**TASK OBJECTIVE:** Drop the images, then output the listing exactly.

**EXERCISE DATA:**

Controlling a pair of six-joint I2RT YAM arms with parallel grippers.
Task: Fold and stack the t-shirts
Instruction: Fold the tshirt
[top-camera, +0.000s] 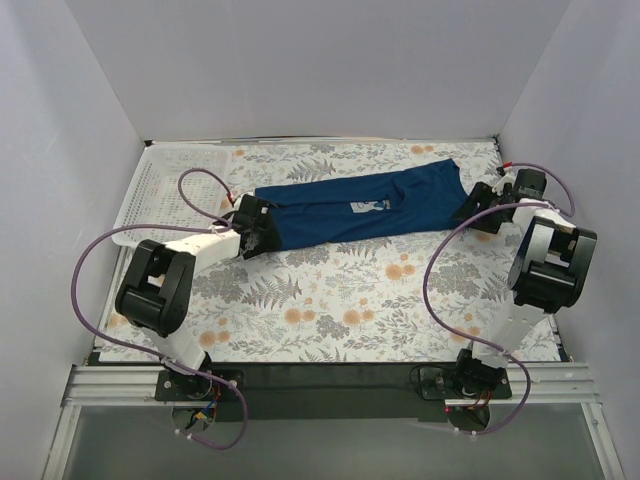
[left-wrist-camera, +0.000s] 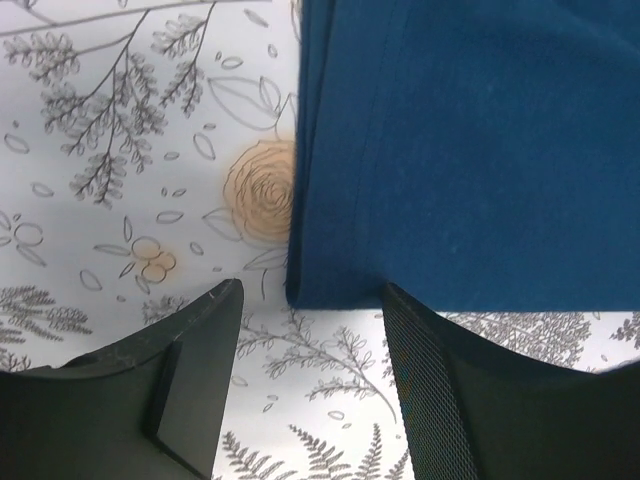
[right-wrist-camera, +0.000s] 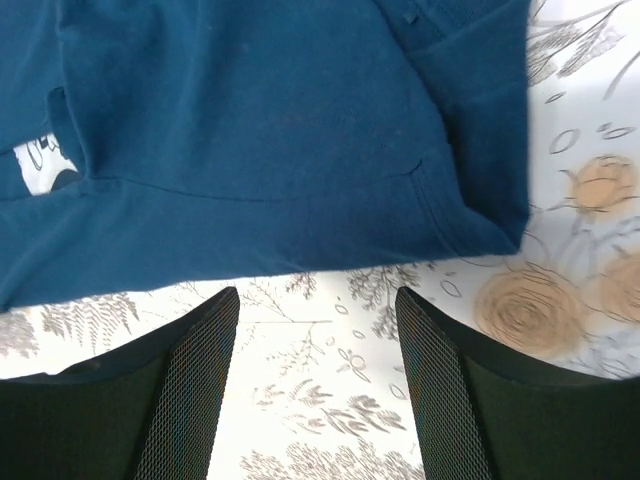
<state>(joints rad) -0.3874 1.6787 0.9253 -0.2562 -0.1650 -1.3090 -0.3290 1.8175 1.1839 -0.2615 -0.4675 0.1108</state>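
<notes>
The left gripper stood with its two dark fingers apart, clamped on nothing, and one end of the navy t-shirt reached just to their tips on the flowered tablecloth. The right gripper was spread the same way over bare cloth, with the shirt's other end lying loose just ahead of its fingers. Further out, the shirt lay flat as a long folded band across the far half of the table between the two arms, its pale chest print facing up, and a white mesh basket sat at the far left corner.
</notes>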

**RESPONSE TO THE TASK:**
Controlling a pair of six-joint I2RT YAM arms with parallel grippers.
Task: Fold and stack the t-shirts
Instruction: Fold the tshirt
[top-camera, +0.000s] 
[left-wrist-camera, +0.000s] 
[right-wrist-camera, +0.000s] 
<state>(joints rad) -0.3874 1.6787 0.9253 -0.2562 -0.1650 -1.3090 -0.3290 1.8175 1.1839 -0.2615 -0.4675 0.1108</state>
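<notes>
The left gripper stood with its two dark fingers apart, clamped on nothing, and one end of the navy t-shirt reached just to their tips on the flowered tablecloth. The right gripper was spread the same way over bare cloth, with the shirt's other end lying loose just ahead of its fingers. Further out, the shirt lay flat as a long folded band across the far half of the table between the two arms, its pale chest print facing up, and a white mesh basket sat at the far left corner.
</notes>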

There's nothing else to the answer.